Skip every image and restate the data word for word.

- Opening Delimiter -

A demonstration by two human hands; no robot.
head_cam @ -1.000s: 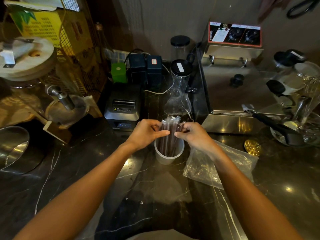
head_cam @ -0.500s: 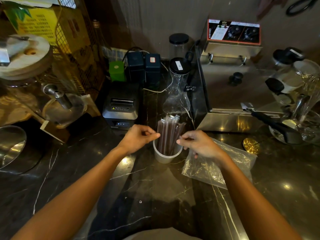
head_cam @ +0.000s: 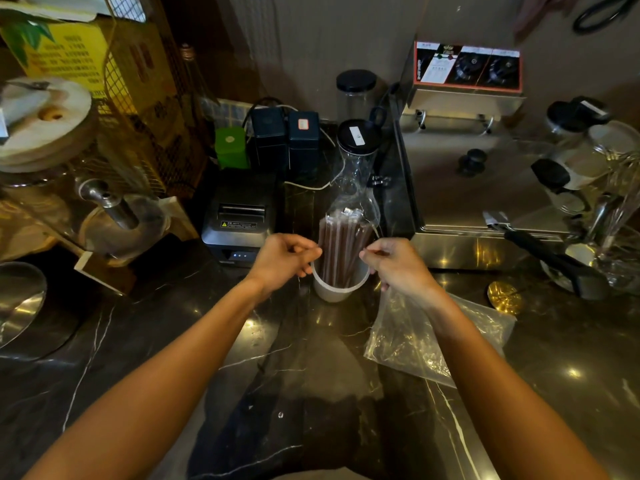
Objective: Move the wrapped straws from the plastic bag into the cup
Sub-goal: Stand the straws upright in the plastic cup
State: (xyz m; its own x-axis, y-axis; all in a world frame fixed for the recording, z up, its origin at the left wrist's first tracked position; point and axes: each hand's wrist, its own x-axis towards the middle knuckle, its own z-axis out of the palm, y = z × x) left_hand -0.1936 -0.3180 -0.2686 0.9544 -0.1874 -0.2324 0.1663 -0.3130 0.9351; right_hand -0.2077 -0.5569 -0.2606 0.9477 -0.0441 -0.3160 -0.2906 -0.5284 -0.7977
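no words can be read here. the yellow box (head_cam: pixel 65 57) far left has rows of green print, too blurry to make out. the black printer (head_cam: pixel 242 221) has a small yellow warning sign on a sticker. the steel machine (head_cam: pixel 467 67) far right has a label, too small to read.

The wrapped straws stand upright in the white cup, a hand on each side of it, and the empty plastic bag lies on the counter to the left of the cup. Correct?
Not quite. The head view shows the plastic bag on the counter to the right of the cup, under the right hand. The rest holds: the wrapped straws stand in the cup, with the left hand on the other side.
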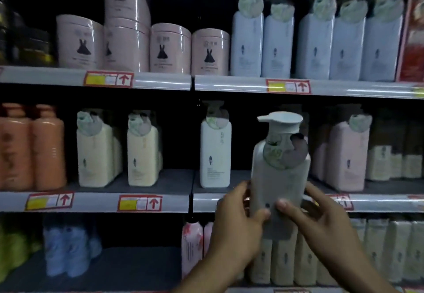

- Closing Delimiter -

• **RESPONSE AREA**
A demonstration by two human hands; no robot.
head_cam @ -1.000s: 
head_cam @ -0.500s: 
head_cam @ +0.000s: 
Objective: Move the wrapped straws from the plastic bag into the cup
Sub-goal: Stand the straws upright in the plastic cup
State: (xyz m; its own x-axis, y-axis; all in a world frame fixed for the recording, z up, its origin at the left wrist's first tracked position; point and axes: each hand's wrist, its own x-axis towards the middle knuckle, its own z-axis out of the palm, y = z × x) left_hand -0.1936 -0.3180 -0.2686 0.9544 -0.1874 -0.2324 0.1663 -0.3130 0.9351; right_hand -0.2077 -0.5569 -0.2606 0.9477 -0.0441 -0.3160 -0.2906 -0.5284 -0.7977
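no words can be read here. the yellow box (head_cam: pixel 65 57) far left has rows of green print, too blurry to make out. the black printer (head_cam: pixel 242 221) has a small yellow warning sign on a sticker. the steel machine (head_cam: pixel 467 67) far right has a label, too small to read.

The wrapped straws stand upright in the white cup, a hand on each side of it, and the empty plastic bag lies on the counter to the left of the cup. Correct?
Not quite. The head view shows the plastic bag on the counter to the right of the cup, under the right hand. The rest holds: the wrapped straws stand in the cup, with the left hand on the other side.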

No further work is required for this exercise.